In recent years, deep neural networks (DNNs) have been rapidly developed and applied in various fields of artificial intelligence (such as computer vision, speech recognition, and natural language processing), and the performance has been remarkably improved. However, in order to pursue higher performance, DNNs require huge parameters and heavy calculations. When these algorithms are run on resource-constrained embedded or mobile devices, the computing power is already stretched, which affects the real application of DNNs and seriously restricts the implementation of artificial intelligence technology. Therefore, the research of deep neural network compression and acceleration has important academic value and practical significance for the further implementation of deep learning.

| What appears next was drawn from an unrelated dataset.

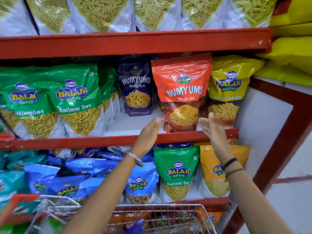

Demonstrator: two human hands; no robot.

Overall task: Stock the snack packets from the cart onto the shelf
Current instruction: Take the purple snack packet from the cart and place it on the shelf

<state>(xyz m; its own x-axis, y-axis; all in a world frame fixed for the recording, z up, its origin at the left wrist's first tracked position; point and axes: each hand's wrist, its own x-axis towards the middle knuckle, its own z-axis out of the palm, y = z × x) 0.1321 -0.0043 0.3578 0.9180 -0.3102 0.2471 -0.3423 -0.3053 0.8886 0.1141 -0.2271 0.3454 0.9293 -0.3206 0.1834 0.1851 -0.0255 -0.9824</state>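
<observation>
A red Numyums Bhujia Sev packet (182, 85) stands upright on the middle shelf (101, 141), between a purple Numyums packet (137, 86) and a yellow Farali Chevda packet (227, 85). My left hand (148, 132) is open just left of the red packet's base, fingertips near its lower corner. My right hand (212, 130) is open just right of the base, palm facing the packet. Neither hand grips it. The wire cart (168, 208) sits at the bottom with several orange and red packets inside.
Green Ratlami Sev packets (76, 98) fill the shelf's left side. A bare gap lies in front of the purple packet. The shelf below holds blue, green and orange packets. Clear sev bags line the top shelf. The red shelf frame (278, 149) borders the right.
</observation>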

In this thesis, we focus on several problems of current deep neural network compression and acceleration, mainly from the three aspects of compression methods, compression process, and feature learning. The specific research content and contributions are summarized as follows:
（1）An effective decomposition and pruning scheme for convolutional neural network compression is proposed. Channel pruning methods change the input-output dimensions of a layer, which may perform not well in some blocks, such as element-wise addition blocks. And, decompression methods fail to remove all the redundant channels and occupy much run-time memory. To overcome the above limitations, we propose an effective decomposition and pruning (EDP) scheme via constructing a compressed-aware block. Specifically, we embed the compressed-aware block by decomposing the original network layer into two layers: one is a basis weight matrix and the other is a coefficient matrix. By imposing the regularization on the coefficient matrix, the proposed method can realize the joint optimization of low rank and channel sparsity. Applying the compressed-aware block to the whole network, the proposed method achieves decomposition and pruning. Moreover, after pruning the network, the proposed method merges the redundant decomposed layers to further reduce the redundancy. Experiments on several datasets and a range of network architectures show the proposed method achieves a high compression ratio with acceptable accuracy degradation and is competitive with state-of-the-arts on compression rate, accuracy, inference time, and run-time memory. In detection tasks, it also has good generalization performance.
（2）A novel dynamic and progressive filter pruning scheme for compressing convolutional neural networks is proposed. Existing pruning methods mostly need a cumbersome procedure, which brings many extra hyper-parameters and training epochs. This is because only using sparsity and pruning stages cannot obtain a satisfying performance. Besides, many works do not consider the difference of pruning ratio across different layers. To overcome these limitations, we propose a novel dynamic and progressive filter pruning (DPFPS) scheme that directly learns a structured sparsity network from scratch. In particular, DPFPS imposes a new structured sparsity-inducing regularization specifically upon the expected pruning parameters in a dynamic sparsity manner. The dynamic sparsity scheme determines sparsity allocation ratios of different layers and a Taylor series based channel sensitivity criteria is presented to identify the expected pruning parameters. Moreover, we increase the structured sparsity-inducing penalty in a progressive manner. Our method solves the pruning ratio based optimization problem by an iterative shrinkage-thresholding algorithm (ISTA) with dynamic sparsity. At the end of the training, we only need to remove the redundant parameters without other stages, such as fine-tuning. Extensive experimental results show that the proposed method is competitive with state-of-the-art methods on both small-scale and large-scale datasets. In detection tasks, it also has good generalization performance.
（3）A dynamic sparsity and model feature learning enhanced training for convolutional neural network pruning is proposed. Most of the existing pruning methods simply use the well-trained model to initialize parameters, without considering its feature representation. To this end, we propose a label-free and dynamic pruning method based on model feature learning enhanced training. During training, we use the expression information of the well-trained model and different sub-models (compression models) to deploy the entire model compression task. On the one hand, we use the category level information and features of intermediate layers (well-trained model) to guide the task learning of the compression models, which enhances the ability of the compression models to learn the features of the well-trained model; on the other hand, we use the output information of different sub-models (compression models) to learn from each other, which promotes the feature learning ability between different sub-models. Moreover, combined with the proposed dynamic structured sparsity regularization method, we design an end-to-end and label-free model compression framework. At the end of the training, we only need to remove the redundant parameters without other stages, such as fine-tuning. Extensive experimental results show that the proposed method achieves good compression performance on multiple datasets and networks.